**INSTRUCTIONS FOR THE TASK**
Only the pictures should be left out; write out all other data exactly.
DATA PROVIDED section start
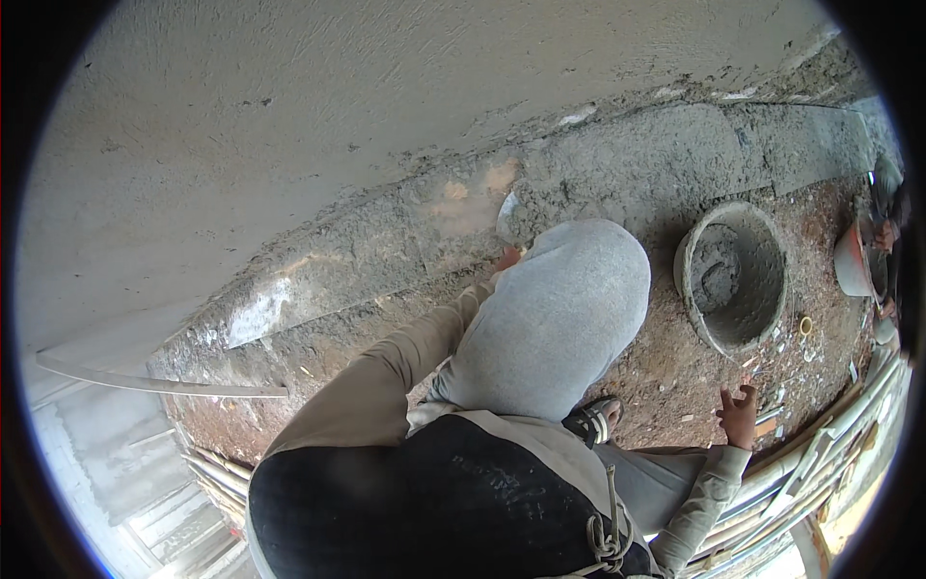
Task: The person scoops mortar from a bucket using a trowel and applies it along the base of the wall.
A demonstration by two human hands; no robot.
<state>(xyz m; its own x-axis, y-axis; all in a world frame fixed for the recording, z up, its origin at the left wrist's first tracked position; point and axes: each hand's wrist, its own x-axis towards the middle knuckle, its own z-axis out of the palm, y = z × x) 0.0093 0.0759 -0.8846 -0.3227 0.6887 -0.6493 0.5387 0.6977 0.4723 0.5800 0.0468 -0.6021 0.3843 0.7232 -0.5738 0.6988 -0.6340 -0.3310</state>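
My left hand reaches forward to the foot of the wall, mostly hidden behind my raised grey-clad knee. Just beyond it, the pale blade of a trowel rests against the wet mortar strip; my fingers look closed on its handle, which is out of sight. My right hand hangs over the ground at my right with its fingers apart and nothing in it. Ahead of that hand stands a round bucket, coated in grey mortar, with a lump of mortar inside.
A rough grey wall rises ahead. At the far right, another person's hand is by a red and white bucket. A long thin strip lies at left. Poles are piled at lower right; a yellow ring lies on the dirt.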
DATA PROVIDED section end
**SOLUTION BELOW**
Task: The person scoops mortar from a bucket using a trowel and applies it along the base of the wall.
A demonstration by two human hands; no robot.
<state>(xyz m; its own x-axis, y-axis; all in a world frame fixed for the recording, z up, its origin at the left wrist's first tracked position; point and axes: each hand's wrist, its own x-axis towards the middle knuckle, its own z-axis out of the palm, y = z × x) 0.0093 0.0759 -0.8846 -0.3227 0.6887 -0.6493 0.5387 0.6977 0.4723 0.5800 0.0468 -0.6021 0.3843 0.7232 -0.5738 0.6988 -0.6340 -0.3310</state>
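My left hand reaches forward to the foot of the wall, mostly hidden behind my raised grey-clad knee. Just beyond it, the pale blade of a trowel rests against the wet mortar strip; my fingers look closed on its handle, which is out of sight. My right hand hangs over the ground at my right with its fingers apart and nothing in it. Ahead of that hand stands a round bucket, coated in grey mortar, with a lump of mortar inside.
A rough grey wall rises ahead. At the far right, another person's hand is by a red and white bucket. A long thin strip lies at left. Poles are piled at lower right; a yellow ring lies on the dirt.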

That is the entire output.